◆ Action item ◆
The answer should be every line below, repeated exactly, with the images left out.

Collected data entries
= Beginning of Section =

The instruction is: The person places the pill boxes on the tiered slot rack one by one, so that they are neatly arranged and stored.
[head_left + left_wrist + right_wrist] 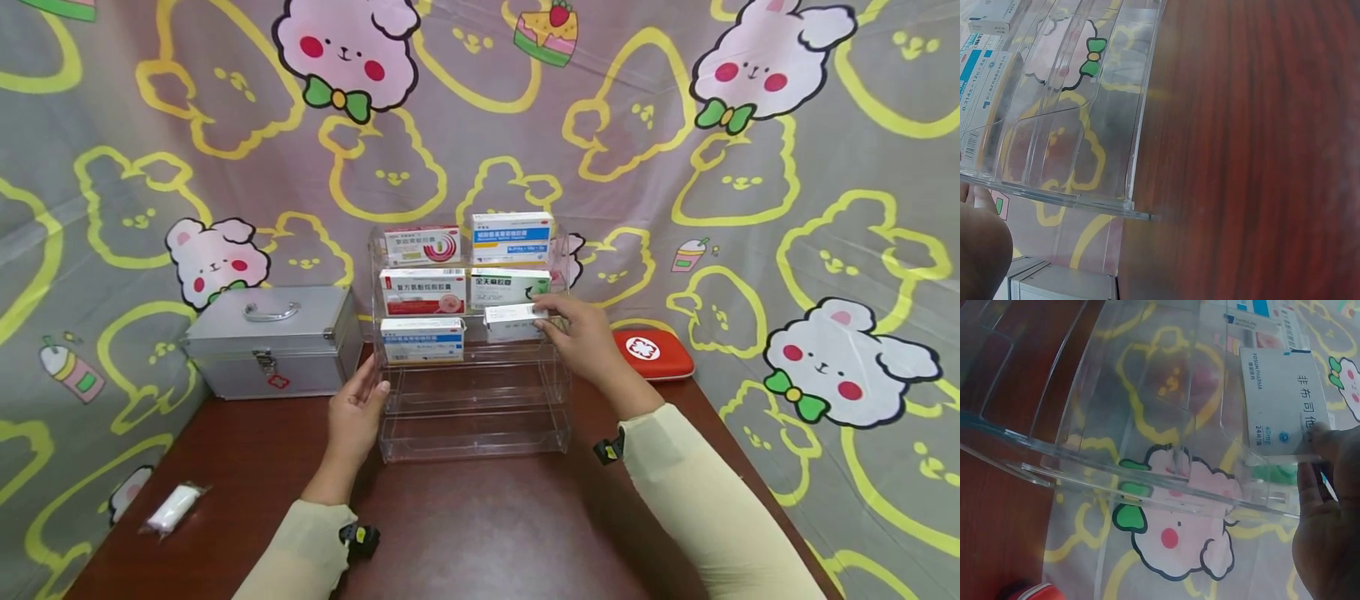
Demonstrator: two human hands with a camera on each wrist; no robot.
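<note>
A clear plastic tiered display rack (474, 439) stands on the table, with medicine boxes in its upper tiers. My right hand (587, 340) pinches a white medicine box (512, 322) between thumb and fingers, at the right half of the third tier from the top. In the right wrist view this box (1277, 403) shows its printed face, tilted over the tier. Beside it on that tier sits a blue-and-white box (423, 342). My left hand (356, 417) touches the rack's left side with loosely extended fingers; its fingertips are partly hidden in the left wrist view.
Above are a red-and-white box (422, 247), a blue-and-yellow box (512, 240), another red-and-white box (423, 292) and a green-and-white box (501, 286). A silver case (273, 350) stands left, a red pouch (663, 354) right. A wrapped white roll (174, 508) lies front left.
</note>
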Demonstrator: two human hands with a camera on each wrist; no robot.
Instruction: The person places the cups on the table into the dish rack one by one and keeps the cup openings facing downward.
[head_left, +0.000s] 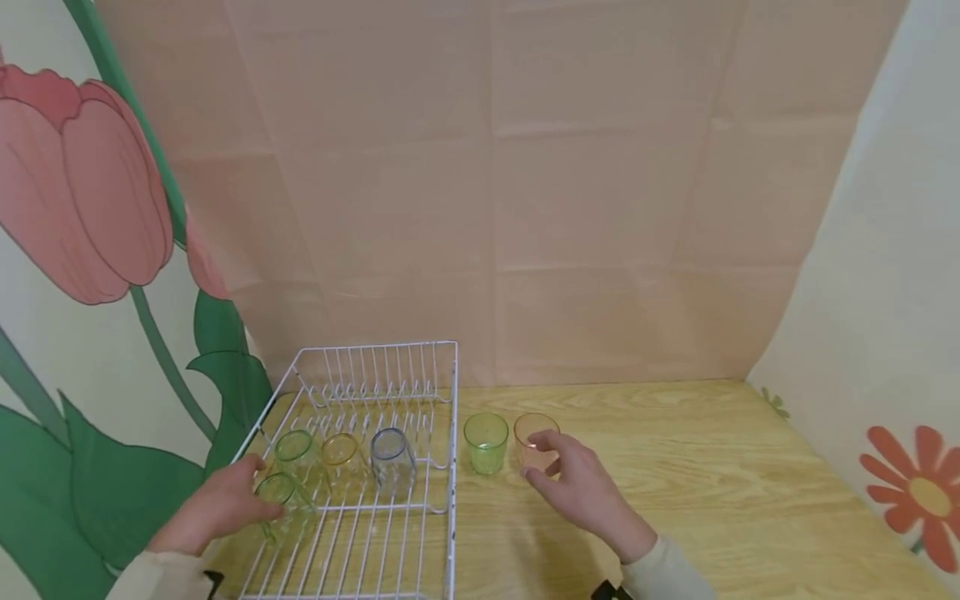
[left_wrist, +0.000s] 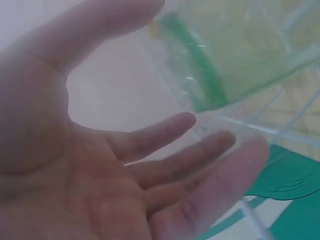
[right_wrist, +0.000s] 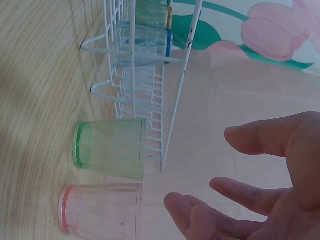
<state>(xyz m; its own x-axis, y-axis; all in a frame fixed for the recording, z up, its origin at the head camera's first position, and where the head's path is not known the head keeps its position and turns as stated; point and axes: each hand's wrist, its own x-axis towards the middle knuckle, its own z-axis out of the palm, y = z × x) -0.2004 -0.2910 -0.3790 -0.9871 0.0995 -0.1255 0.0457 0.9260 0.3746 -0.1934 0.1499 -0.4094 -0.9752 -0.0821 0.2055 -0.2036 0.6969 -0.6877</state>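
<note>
My left hand is at the left side of the rack, beside a green glass standing upside down. In the left wrist view its thumb and fingers are spread apart around the end of that glass; whether a fingertip touches it is unclear. My right hand hovers by an upright pink glass on the table, fingers loosely bent and apart. The right wrist view shows a gap between that hand and the pink glass. Left of the pink glass stands an upright green glass.
A white wire dish rack stands on the wooden table. Upside down in it are another green glass, a yellow glass and a blue-rimmed glass. A pink sheet hangs behind, with flower-patterned walls at both sides.
</note>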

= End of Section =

◆ Solution to this exercise ◆
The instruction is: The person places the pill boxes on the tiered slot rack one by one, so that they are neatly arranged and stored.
[head_left + left_wrist + right_wrist] 
Demonstrator: two human hands with a camera on each wrist; no robot.
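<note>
A clear plastic tiered display rack (474, 439) stands on the table, with medicine boxes in its upper tiers. My right hand (587, 340) pinches a white medicine box (512, 322) between thumb and fingers, at the right half of the third tier from the top. In the right wrist view this box (1277, 403) shows its printed face, tilted over the tier. Beside it on that tier sits a blue-and-white box (423, 342). My left hand (356, 417) touches the rack's left side with loosely extended fingers; its fingertips are partly hidden in the left wrist view.
Above are a red-and-white box (422, 247), a blue-and-yellow box (512, 240), another red-and-white box (423, 292) and a green-and-white box (501, 286). A silver case (273, 350) stands left, a red pouch (663, 354) right. A wrapped white roll (174, 508) lies front left.
</note>
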Demonstrator: two human hands with a camera on each wrist; no robot.
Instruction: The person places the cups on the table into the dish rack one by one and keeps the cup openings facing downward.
[head_left, +0.000s] 
[left_wrist, +0.000s] 
[right_wrist, +0.000s] 
<state>(xyz m; its own x-axis, y-axis; all in a frame fixed for the recording, z up, its origin at the head camera's first position, and where the head's path is not known the head keeps its position and turns as stated; point and axes: each hand's wrist, its own x-axis towards the middle knuckle, its own z-axis out of the palm, y = z × x) -0.2004 -0.2910 -0.3790 -0.9871 0.0995 -0.1255 0.0457 0.9260 0.3746 -0.1934 0.1499 -0.4094 -0.9752 -0.0821 0.2055 -0.2036 0.6969 -0.6877</state>
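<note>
My left hand is at the left side of the rack, beside a green glass standing upside down. In the left wrist view its thumb and fingers are spread apart around the end of that glass; whether a fingertip touches it is unclear. My right hand hovers by an upright pink glass on the table, fingers loosely bent and apart. The right wrist view shows a gap between that hand and the pink glass. Left of the pink glass stands an upright green glass.
A white wire dish rack stands on the wooden table. Upside down in it are another green glass, a yellow glass and a blue-rimmed glass. A pink sheet hangs behind, with flower-patterned walls at both sides.
</note>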

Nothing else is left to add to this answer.